Mr. Gelfman stared the Ride some 20 or so years ago, as a charity event to benefit breast cancer research (a cause I know is very important not just in its own right, but to many, many of those dear to me and reading this.) and treatment in Maryland. It grew and grew until, in its peak years, it began to look like a mini-Sturgis or Rolling Thunder, heading to the Maryland beach for one weekend, and raising money for breast cancer research along the way. Then, a couple of years ago, because Dick was getting on, I suppose, and perhaps to try and continue the growth after a couple of missteps along the way, the Ride merged with the Ulman Fund For Cancer Research. For a couple of years, it looked as though the partnership might work to everyone's benefit, but, last year, it was announced that the Ride would not be happening. So that's why i didn't ride - not because I couldn't, but because it didn't happen. As far as I know, it is remaining on hiatus this year, as well.
Riding for charity has become something that I identify with; I loved that I had found a way, a couple of times a year, to make my hobby pay off for others, and you all - my friends - the people who stop by my FB page and read my little rants, were a big part of that - for five years running, thanks to you, I was one of the single largest individual fundraisers for the Ride. I miss that.
But in truth, I am still fighting my way back from a year of emptying every cent I had saved into health care
Then it occurred to me that I could roll a whole bunch of things I wanted to do into ONE - because those who know me, know I'm never as energized as when I am trying to do too much.
So, the New Plan:
1) See above. Do ALL that.
2) Raise the goal substantially - actually, more than double it.
3) Donate 1/2 of every dollar raised to The Tricia Fund. (See link and explanation below.)
4) In each state through which I pass, plant something in T's memory.
5) Along the way: engage in as many honest, open, conversations as I can with people from each walk of life - conducting a sort of informal survey: not political, so much as spiritual/educational. I am not sure what the questions will be, but they have to be conversational, and give me (us) an idea of what people who are not us want.
This was going to take a lot more than three weeks.... but then came the last big change.

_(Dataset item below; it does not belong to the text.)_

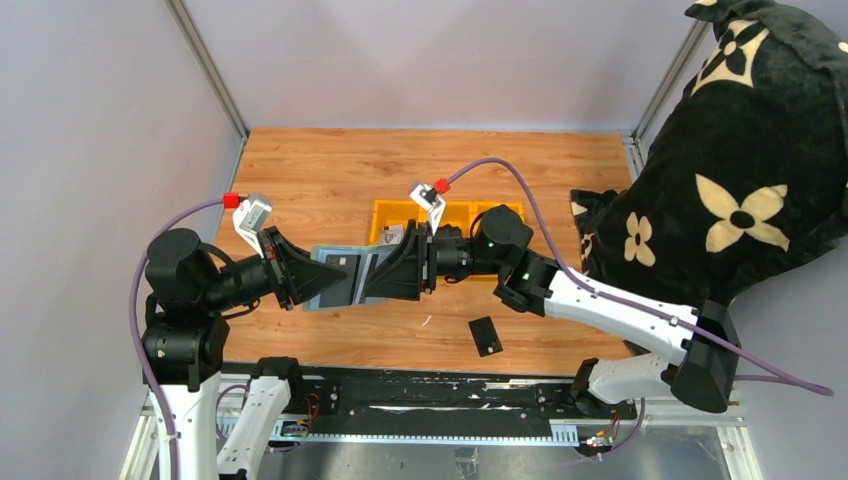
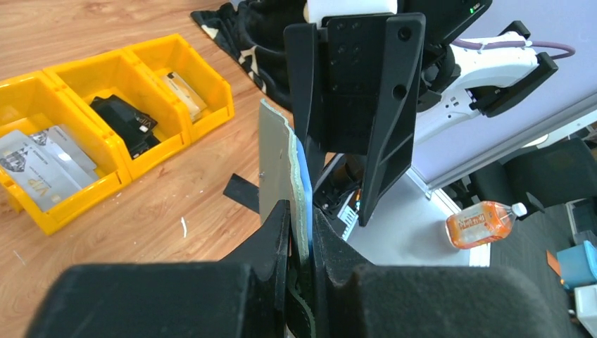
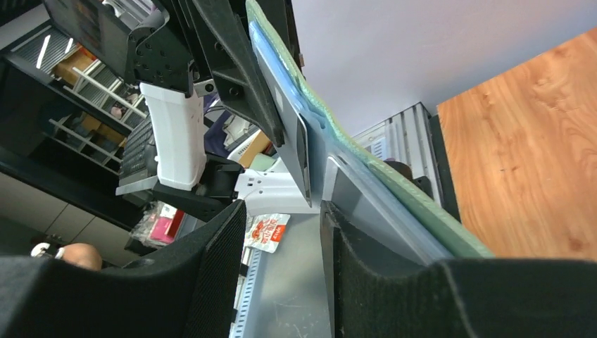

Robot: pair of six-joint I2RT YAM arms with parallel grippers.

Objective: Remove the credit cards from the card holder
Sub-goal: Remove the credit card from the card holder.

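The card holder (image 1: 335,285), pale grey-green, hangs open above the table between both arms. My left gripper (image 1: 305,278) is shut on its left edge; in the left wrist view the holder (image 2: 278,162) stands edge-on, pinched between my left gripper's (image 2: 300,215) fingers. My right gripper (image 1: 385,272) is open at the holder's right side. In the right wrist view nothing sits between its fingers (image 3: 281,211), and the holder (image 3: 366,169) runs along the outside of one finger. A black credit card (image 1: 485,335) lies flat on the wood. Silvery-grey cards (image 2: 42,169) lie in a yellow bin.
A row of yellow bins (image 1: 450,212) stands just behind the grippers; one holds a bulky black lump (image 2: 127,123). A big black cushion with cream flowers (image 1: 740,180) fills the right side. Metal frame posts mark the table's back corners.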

In August, i officially left the bender JCC after 14 mostly productive and fulfilling years, to switch careers (or at least focus) in the Theatre Department of St. Mary's College of Maryland, where I used to have an ongoing guest relationship. Which, among other things means:
I get Summers Off.
And the last piece has fallen in place.
I have all of July at my disposal, and all of June to prep. So: screw Pirsig's ride*. I'm all of three hours from the Atlantic Ocean; why not ride to the shore, and start from the beach? Good bye, Ride Across Maryland; Hello,
The Ride Across America
-OR-
Dr. Incorrigible's Ride-Along Blog
So, welcome, and hop on board. Hold on tight.
Because: Roads?
Where we're going, we Don't. Need. Roads.
*Don't worry - I'm still doing Pirsig's ride.